▶ [Your assignment]
Filter the material, keeping only lines with the word "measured".
::::
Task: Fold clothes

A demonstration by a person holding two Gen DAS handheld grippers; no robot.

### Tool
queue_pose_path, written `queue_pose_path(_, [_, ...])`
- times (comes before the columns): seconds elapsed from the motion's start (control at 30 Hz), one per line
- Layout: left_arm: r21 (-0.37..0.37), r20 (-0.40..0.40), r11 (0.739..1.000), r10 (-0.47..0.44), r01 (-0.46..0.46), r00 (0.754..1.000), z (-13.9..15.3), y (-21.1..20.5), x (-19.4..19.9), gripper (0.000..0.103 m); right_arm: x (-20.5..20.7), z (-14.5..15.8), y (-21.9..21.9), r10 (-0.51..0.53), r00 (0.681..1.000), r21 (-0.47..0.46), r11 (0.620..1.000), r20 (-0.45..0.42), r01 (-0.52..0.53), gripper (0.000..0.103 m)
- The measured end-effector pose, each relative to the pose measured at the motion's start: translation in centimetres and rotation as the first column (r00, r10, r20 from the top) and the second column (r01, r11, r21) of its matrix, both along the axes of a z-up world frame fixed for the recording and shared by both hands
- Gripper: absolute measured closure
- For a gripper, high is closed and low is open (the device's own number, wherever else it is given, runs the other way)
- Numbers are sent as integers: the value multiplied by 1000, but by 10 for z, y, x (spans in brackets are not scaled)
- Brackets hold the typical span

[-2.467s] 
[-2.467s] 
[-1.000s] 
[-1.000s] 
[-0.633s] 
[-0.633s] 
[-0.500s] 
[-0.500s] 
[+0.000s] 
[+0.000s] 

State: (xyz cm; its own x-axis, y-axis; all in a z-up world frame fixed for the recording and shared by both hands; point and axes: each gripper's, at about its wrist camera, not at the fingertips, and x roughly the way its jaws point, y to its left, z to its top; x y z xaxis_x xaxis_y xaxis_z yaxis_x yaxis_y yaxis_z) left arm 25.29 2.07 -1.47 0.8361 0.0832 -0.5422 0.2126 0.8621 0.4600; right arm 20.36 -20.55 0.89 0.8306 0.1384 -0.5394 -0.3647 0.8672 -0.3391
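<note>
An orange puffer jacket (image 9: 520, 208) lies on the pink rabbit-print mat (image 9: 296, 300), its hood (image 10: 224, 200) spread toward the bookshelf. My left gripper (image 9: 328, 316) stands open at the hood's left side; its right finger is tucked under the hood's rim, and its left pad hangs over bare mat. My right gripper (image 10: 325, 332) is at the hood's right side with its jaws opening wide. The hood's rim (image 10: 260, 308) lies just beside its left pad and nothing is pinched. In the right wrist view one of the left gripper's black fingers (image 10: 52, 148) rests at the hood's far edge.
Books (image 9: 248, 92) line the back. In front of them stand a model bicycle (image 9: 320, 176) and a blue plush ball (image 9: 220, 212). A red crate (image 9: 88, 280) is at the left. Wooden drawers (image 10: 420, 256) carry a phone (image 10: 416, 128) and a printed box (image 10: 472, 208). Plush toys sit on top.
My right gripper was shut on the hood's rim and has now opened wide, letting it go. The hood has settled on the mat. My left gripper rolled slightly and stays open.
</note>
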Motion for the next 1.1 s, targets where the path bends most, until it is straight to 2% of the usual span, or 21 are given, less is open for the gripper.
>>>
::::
▶ [Written answer]
- The measured end-effector pose, each relative to the pose measured at the motion's start: translation in centimetres and rotation as the first column (r00, r10, r20 from the top) and the second column (r01, r11, r21) of its matrix, both along the axes of a z-up world frame fixed for the recording and shared by both hands
- Gripper: absolute measured closure

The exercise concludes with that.